In late 2019, the father made a report to police requesting that they conduct a welfare check on X as he was to spend time with X that day, and the mother was ignoring his calls. The father complained to police that X would suffer psychological injury from not seeing him on that day and that the mother did not facilitate his time that week due to the father’s failure to return X the previous week (Exhibit 28). The following day, police contacted the mother to check on X’s welfare. The police records indicate that the mother advised that her solicitors contacted the father via a letter telling him that she would be keeping X on that day and said that she received no missed calls from the father. On this occasion, the police held no concerns for the welfare of X.
The father says the mother and E’s mother’s friendship started around late 2018 and claimed “it’s a fact” that since that time they have both been in “cahoots” to alienate the children from him. The mother’s know each other, and have probably become closer as a result of the difficulties both have had in dealing with the father and both suffering the stresses of litigation. However, I am not persuaded that the mothers have conspired against the father and I reject the claim that they are “in cahoots”.
In early 2020, the father made an application for compensation under the Victim Rights and Support Act 2013 (NSW). The father alleged that he was the victim of domestic/family violence committed by the mother between 2013 and 2020. It was described as “ongoing domestic violence by the mother of his eldest child- [X]. Verbal and physical abuse, ongoing harassment and intimidation” (Exhibit 12).
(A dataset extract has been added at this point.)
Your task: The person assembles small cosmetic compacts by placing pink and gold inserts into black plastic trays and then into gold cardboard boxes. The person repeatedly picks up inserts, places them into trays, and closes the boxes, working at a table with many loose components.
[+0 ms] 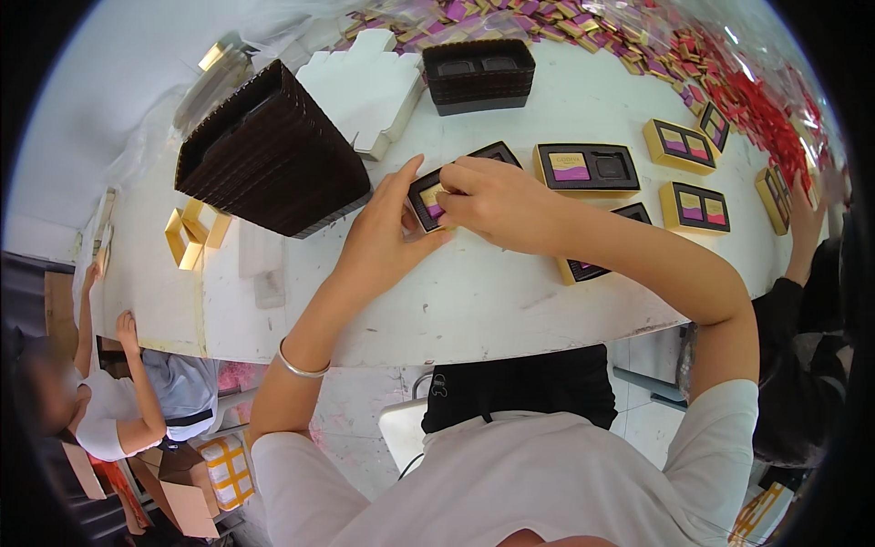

The father had also indicated that he has suffered psychological injuries as a result. The father’s application was initially dismissed, but on review he was awarded compensation as a “recognition payment”. Remarkably, the process did not involve any notice to the mother, who emphatically denies the allegations. The mother was unaware of the proceedings or findings until the material was referred to in this matter. The mother denies the allegations and was not cross-examined about them. I am comfortably satisfied that the mother did not perpetrate family or domestic violence against the father, rather that he assaulted the mother in 2013 by pushing her onto the bed and climbing on top of her whilst she was screaming at him to get off of her. She escaped and ran from the house. The “recognition payment”, made without any reference to the mother served only to strengthen the father’s false claims, despite the mother being the victim of his conduct.
On one occasion in early 2020, the father had concerns about the risks of COVID-19 and about sending X to school. On this day, X was to return to the mother’s care after spending overnight time with the father. The mother says that the father sent her an increased number of text messages asking for confirmation that X would not be withheld from him during the pandemic and stating that X would remain in his care until he had written confirmation. The mother was concerned about X due to what she saw as the father’s “erratic” text messages and contacted Suburb BB police to request a welfare check on X. X was returned to the mother’s care at around 4:00 pm that afternoon.
The mother’s account of this incident is that X had been withheld from her that day and she was forced to agree with the terms and conditions that the father had laid out with regards to COVID-19 in order for the father to return X to her. The mother said she went to open the security door to let X in and the father pulled the door handle forcefully to open it and the mother was alarmed at his behaviour. She reached out to X and got him through the door and forced the door shut. The mother denied roughly and angrily pulling X through the doors and acknowledged that the other child, E was being held by the father at the time. When cross‑examined about this incident the mother showed considerable insight. She denied pulling X inside, but accepted that she was frightened at the time and did quickly push the door closed. She also accepted that she may have been able to handle the situation better, at least with hind sight. I accept to the mother’s version of this event.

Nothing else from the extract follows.